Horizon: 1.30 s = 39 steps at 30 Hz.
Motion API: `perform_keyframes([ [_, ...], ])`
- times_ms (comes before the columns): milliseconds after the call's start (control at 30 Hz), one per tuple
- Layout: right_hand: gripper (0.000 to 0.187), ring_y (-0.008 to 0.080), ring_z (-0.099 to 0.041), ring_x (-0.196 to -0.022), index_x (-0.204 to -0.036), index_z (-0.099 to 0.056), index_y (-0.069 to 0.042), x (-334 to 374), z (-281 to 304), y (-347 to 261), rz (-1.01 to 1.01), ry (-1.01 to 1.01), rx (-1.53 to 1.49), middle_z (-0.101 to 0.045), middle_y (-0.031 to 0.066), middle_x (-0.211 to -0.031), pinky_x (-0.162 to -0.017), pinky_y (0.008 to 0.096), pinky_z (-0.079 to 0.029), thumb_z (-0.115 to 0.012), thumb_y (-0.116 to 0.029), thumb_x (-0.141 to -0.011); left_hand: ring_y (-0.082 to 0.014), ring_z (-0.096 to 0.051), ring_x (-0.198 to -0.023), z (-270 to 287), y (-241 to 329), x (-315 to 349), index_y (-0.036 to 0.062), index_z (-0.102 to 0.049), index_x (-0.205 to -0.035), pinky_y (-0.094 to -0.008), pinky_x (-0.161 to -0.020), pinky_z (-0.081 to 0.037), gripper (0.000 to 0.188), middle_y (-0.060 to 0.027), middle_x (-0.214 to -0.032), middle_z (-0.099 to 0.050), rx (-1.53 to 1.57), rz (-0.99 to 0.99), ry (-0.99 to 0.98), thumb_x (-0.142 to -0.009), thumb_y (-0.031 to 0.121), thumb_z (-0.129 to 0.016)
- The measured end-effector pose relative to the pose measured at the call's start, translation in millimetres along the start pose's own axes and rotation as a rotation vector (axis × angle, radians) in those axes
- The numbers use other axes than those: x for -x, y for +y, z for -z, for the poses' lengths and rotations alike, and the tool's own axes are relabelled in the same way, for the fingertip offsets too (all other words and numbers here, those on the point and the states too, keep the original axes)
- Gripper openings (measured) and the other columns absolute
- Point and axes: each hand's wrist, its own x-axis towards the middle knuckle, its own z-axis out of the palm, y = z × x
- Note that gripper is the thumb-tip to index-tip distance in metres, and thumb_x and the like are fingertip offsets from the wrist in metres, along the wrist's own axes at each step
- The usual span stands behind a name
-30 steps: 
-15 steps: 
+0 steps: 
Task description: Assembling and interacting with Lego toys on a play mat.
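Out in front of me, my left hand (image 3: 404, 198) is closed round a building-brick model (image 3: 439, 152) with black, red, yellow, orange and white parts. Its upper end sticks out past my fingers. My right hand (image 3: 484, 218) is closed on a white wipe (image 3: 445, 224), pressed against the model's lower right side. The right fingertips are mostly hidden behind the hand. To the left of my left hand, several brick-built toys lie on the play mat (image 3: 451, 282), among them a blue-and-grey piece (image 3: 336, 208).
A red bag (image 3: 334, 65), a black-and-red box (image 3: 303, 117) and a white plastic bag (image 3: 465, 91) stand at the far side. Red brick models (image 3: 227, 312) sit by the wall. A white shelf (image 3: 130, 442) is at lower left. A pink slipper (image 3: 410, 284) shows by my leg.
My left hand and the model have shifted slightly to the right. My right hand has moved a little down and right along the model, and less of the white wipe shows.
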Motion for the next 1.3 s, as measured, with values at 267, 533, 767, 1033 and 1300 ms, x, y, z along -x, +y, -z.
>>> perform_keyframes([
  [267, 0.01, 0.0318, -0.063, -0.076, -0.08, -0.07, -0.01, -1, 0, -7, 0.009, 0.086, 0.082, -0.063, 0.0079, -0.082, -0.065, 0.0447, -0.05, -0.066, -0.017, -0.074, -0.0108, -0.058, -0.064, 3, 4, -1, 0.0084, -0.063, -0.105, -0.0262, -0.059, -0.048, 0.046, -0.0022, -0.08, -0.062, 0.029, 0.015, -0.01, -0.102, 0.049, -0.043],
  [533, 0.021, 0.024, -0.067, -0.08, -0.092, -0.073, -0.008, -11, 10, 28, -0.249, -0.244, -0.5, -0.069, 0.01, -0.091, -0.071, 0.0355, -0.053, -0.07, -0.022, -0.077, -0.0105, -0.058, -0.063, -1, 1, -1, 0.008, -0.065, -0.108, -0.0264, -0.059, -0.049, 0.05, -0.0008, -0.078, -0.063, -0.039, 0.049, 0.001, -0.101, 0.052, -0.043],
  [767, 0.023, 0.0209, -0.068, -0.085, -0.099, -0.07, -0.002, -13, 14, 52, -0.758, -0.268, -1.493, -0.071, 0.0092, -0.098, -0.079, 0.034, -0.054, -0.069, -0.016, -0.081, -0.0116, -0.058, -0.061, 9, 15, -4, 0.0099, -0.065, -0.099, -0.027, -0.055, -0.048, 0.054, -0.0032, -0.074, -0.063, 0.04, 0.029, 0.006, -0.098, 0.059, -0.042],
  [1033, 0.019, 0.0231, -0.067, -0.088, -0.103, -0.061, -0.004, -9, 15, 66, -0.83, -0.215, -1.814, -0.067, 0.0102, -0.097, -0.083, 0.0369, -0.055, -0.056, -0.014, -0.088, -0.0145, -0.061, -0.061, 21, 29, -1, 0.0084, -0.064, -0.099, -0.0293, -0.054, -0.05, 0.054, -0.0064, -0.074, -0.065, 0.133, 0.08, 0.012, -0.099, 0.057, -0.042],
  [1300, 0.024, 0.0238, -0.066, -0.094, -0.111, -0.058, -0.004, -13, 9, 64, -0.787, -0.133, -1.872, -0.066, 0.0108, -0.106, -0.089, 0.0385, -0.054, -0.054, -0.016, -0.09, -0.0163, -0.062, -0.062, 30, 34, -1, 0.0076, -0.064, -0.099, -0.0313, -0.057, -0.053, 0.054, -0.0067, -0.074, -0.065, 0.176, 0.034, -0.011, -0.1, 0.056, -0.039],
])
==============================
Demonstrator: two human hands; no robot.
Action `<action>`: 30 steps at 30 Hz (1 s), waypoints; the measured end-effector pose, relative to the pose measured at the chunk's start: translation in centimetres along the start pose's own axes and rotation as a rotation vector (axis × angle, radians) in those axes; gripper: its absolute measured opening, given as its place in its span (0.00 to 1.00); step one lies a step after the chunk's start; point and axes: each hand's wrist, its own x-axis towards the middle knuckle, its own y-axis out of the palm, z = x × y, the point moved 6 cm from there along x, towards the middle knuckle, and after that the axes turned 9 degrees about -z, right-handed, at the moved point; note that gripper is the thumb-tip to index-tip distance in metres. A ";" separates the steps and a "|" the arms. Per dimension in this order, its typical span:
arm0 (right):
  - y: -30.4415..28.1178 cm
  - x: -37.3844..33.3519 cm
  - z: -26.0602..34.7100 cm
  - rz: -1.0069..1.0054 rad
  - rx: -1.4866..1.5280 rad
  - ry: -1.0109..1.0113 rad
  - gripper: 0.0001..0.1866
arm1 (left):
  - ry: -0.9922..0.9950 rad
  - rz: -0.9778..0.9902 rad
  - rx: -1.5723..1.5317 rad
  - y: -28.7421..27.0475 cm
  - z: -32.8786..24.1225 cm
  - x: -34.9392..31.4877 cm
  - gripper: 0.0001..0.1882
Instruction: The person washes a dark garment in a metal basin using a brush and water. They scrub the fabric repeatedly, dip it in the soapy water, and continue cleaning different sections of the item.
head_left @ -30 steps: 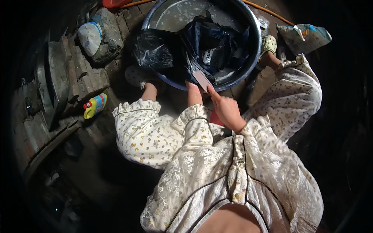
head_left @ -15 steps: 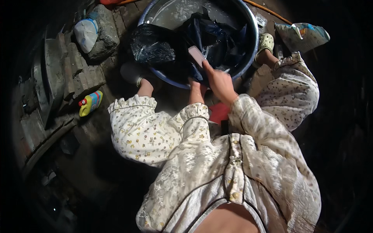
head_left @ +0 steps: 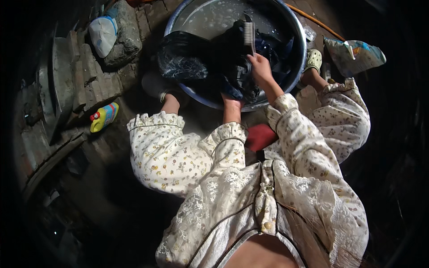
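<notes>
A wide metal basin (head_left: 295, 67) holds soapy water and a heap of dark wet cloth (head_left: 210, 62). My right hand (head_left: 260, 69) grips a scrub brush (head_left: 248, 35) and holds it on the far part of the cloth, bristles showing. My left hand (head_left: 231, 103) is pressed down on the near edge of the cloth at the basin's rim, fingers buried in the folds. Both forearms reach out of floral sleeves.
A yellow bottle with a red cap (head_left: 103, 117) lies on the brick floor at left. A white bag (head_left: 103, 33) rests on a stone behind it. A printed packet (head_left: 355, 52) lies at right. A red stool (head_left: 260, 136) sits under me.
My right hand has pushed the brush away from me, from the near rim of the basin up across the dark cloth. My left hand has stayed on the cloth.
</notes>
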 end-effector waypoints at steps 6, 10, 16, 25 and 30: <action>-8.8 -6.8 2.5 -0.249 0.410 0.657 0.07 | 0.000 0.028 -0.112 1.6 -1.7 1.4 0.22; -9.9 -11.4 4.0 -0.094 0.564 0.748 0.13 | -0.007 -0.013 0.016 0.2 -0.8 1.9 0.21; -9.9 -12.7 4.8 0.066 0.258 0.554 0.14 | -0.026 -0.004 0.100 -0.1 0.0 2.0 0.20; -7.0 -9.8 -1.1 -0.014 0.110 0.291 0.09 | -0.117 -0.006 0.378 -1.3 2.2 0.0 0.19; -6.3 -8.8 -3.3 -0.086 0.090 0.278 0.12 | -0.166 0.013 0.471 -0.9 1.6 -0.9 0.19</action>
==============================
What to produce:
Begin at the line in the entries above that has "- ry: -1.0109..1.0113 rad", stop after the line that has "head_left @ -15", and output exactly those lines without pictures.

Completed exercise:
  - ry: -1.0109..1.0113 rad
  - gripper: 0.0001..0.1866
arm1 (left):
  - ry: -0.9922..0.9950 rad
  - rz: -0.9778..0.9902 rad
  - rx: -1.5723..1.5317 rad
  - y: -28.7421..27.0475 cm
  - z: -32.8786..24.1225 cm
  - x: -34.9392..31.4877 cm
  - gripper: 0.0001..0.1882
Instruction: The person washes a dark garment in a metal basin using a brush and water. They scrub the fabric repeatedly, dip it in the soapy water, and continue cleaning different sections of the item.
head_left @ -30 steps: 
head_left @ -15 steps: 

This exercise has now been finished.